Je regrette amèrement que Cristeros, malgré ses quelques défauts, n'ai pas été beaucoup plus diffusé en nos contrées... sans vouloir lancer une polémique politique -ce n'est aucunement le but de ce site- ceci est moins une critique détaillée qu'un résumé ainsi que les leçons que j'ai tiré de cette oeuvre. L'histoire ? Une page de l'Histoire du Mexique, une époque méconnue en Europe où des lois anti-religieuses ont mis le feu aux poudres, lois prônant notamment l'abandon du port de l'habit religieux en public ; pour mémoire les nonnes avaient connus une telle interdiction an France, après le vote de la loi de 1905, et on retrouve ce genre de soubressauts avec les lois contre le voile "islamique" ; interdictions que je pensais d'ailleurs ne trouver nulle part ailleurs dans le monde, excepté dans le Bloc de l'Est farouchement anti-religieux, avant de découvrir ce film. Mais revenons à nos moutons : où quand la laïcité, fort honorable quand elle ne tient qu'à la séparation de l'église et de l'état et à protéger toutes les croyances, se mûe en véritable religion d'état, en véritable idéologie sans limite, intolérante. Le passage d'une forme de démocratie encadrée par une constitution à une nouvelle forme de dictature anti-religieuse (le président mexicain de l'époque étant un franc-maçon convaincu), une dictature montrant intolérance et exactions, glissant inévitablement vers une véritable atteinte au droit du "vivre ensemble". De cette période a découlé une nouvelle guerre dans le pays, guerre civile avec son lot d'exactions, de répression, de résistance, de martyrs, de négociations, d'erreurs de toutes parts ; une révolte populaire destinée à sauver la liberté de pensée, de culte et de circulation, les libertés individuelles et le droit à la différence.

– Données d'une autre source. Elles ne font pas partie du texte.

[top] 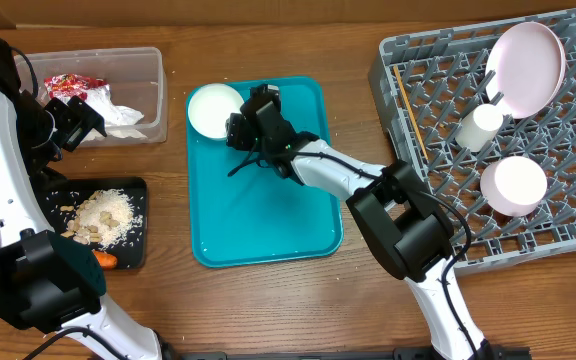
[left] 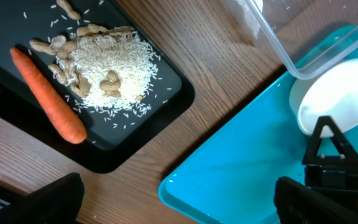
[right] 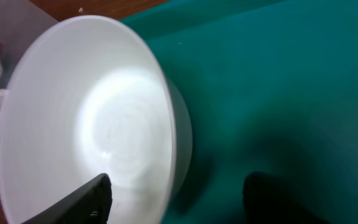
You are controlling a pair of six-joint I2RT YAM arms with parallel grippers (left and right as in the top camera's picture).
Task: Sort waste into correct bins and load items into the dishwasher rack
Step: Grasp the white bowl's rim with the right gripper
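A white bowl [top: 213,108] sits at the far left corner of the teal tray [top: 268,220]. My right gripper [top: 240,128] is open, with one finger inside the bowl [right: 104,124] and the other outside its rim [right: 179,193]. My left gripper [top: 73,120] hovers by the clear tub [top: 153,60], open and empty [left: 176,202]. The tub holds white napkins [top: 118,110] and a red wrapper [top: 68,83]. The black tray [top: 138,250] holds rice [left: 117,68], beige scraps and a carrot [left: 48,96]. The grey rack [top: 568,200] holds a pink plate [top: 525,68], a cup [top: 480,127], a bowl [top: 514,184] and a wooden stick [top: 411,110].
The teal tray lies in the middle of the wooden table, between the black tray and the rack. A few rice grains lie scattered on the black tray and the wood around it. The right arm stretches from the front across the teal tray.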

Sans doute un film à voir avec nos "yeux d'aujourd'hui", une espèce de mise en garde contre toutes formes d'intolérance et d'amalgames hideux, y compris étatique. Un passionnant sujet qui possède sincèrement -quoiqu'on en pense- une certaine résonnance de nos jours, même si, dans ce cas précis, la situation est suffisamment extrême pour dissocier les deux cas de figures et faire la part des choses.
C'est un film très détaillé, fort documenté, et c'est peut-être ce qui lui nuit, le scénario se dissout un peu cinématographiquement dans des considérations trop "historiques" qui ne servent ni au propos ni à l'attention du spectateur (trop de batailles), étant sans doute trop long (2h25). Il n'y met pas toujours les formes malgré son élégance et son efficacité mais le message reste fort : un appel à la tolérance... et à l'attention.